Resultaat. Wat levert het de golf(st)er op, wat wint de golf(st)er hiermee: Een correcte set-up en houding is al van cruciaal belang om het patroon van mobiliteit en stabiliteit niet te doorbreken. Op elke incorrecte beweging zal namelijk een correctie moeten plaatsvinden. Sterke corespieren zijn nodig om een goede golfswing te kunnen maken. De heup, beenen rugspieren maar vooral de buik en bilspieren. Elke beweging van je lichaam begint vanuit de core; hoe sterker en stabieler je core des te gecoördineerder en explosiever zijn de bewegingen van armen en benen. De voordelen van een sterke core zijn: * het vergroten van je vermogen om snelheid te maken * een efficiëntere manier van kracht gebruiken * een verminderde kans op blessures * een verbeterde balans en coördinatie van je lichaam * een verbeterde samenwerking tussen de spiergroepen * een sterkere lichaamshouding * meer explosiviteit en kracht
De Praktijk. Voor een efficiëntere swing moet je dus beginnen bij de basis van fase 1, oefenen, door naar fase 2, oefenen en dan naar fase 3. Het bewegingsniveau van de individuele golf(st)er geeft aan in welke fase er moet worden getraind. Om het niveau vast te stellen zijn er een aantal testen nodig. Het testprogramma kan variëren van een aantal snelle testen op de driving-range tot gedetailleerde testen indoor al gelang naar de wensen van de golf(st)er. De volgorde van bewegen is het belangrijkst om een goede ballstriker te worden. Wat iemand fysiek kan uitvoeren bepaalt dan mede tot welk niveau de golf(st)er kan komen. Na de testen zijn er nog belangrijke vragen: Zijn de oorzaken van verminderde mobiliteit en stabiliteit medisch (ongeluk, gebroken, enz)? Zijn de oorzaken ongetraind, ongebruikt of onbekend.
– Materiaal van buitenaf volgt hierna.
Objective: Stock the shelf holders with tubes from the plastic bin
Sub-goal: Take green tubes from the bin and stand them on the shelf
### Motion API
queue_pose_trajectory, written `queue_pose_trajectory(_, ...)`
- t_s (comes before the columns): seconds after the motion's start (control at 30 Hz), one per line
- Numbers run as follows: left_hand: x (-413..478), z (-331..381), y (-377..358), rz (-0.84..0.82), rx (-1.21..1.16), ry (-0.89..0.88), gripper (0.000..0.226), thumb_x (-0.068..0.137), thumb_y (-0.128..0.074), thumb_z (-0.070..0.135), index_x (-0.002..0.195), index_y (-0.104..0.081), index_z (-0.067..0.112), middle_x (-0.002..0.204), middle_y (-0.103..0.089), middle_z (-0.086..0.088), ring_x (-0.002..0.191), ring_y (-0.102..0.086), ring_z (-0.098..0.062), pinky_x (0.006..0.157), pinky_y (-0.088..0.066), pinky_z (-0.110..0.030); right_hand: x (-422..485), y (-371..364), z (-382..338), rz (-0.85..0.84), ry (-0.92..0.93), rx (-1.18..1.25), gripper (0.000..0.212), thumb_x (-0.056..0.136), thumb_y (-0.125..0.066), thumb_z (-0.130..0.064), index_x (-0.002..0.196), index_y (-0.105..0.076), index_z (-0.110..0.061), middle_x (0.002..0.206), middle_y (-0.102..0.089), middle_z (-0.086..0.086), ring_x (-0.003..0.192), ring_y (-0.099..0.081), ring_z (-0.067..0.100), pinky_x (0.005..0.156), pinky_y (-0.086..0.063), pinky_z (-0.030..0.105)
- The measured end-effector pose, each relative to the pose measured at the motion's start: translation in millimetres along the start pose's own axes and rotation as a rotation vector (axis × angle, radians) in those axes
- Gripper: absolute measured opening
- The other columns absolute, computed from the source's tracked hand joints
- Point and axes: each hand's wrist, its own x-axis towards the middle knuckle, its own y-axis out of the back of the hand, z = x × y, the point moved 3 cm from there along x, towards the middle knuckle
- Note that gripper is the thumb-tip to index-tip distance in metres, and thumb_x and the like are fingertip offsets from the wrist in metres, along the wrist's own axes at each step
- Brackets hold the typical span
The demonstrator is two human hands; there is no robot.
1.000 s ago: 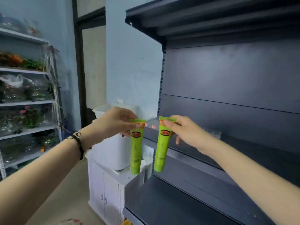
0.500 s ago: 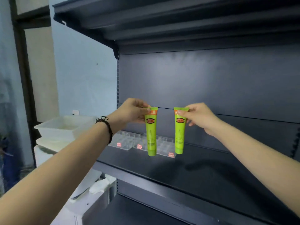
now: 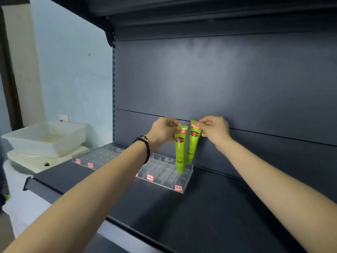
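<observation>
My left hand (image 3: 164,131) pinches the crimped top of a green tube (image 3: 180,152) that hangs cap down, its cap inside the clear acrylic holder (image 3: 164,175) on the dark shelf (image 3: 209,207). My right hand (image 3: 215,131) pinches a second green tube (image 3: 191,145) by its top, just behind and right of the first, its lower end at the holder's back row. A second clear holder (image 3: 96,157) lies further left on the shelf. The white plastic bin (image 3: 45,137) stands left of the shelf unit.
The shelf's dark back panel (image 3: 237,79) rises right behind the tubes, and an upper shelf (image 3: 200,11) overhangs. Under the bin lies a white lid or tray (image 3: 36,159) on a white cabinet. Red price tags mark the holders' front edges.
Both hands carried the tubes right and down from open air in front of the shelf to the right holder. The view swung right, away from the bin.
</observation>
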Motion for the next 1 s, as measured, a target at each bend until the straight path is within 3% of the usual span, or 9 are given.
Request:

Wat is het doel van de golf(st)er en wat heeft de golf(st)er hiervoor over om dat doel te bereiken? Dit alles bij elkaar levert een beeld op van hoe een golf(st)er kan gaan leren om een efficiënte uitvoering uit te voeren. Samen met Sven ben ik op dit moment een TPI Golfprofessional Level 3 en een Junior Golf Level 3. Beide opleidingen bestaan uit 3 levels. TPI golfprofessional houdt in dat wij fysieke testen kunnen afnemen en aansluitend een oefenprogramma kunnen opstellen. Dit kan van simpele losse oefeningen tot een 18 delig fysiek oefenprogramma met de oefeningen op de computer met uitlegvideo's. Tevens werken wij samen met Cura (Physio Consultancy & Training), een sportfysiopraktijk met trainingsmogelijkheden waar, indien nodig, een sportmedische test kan worden afgenomen.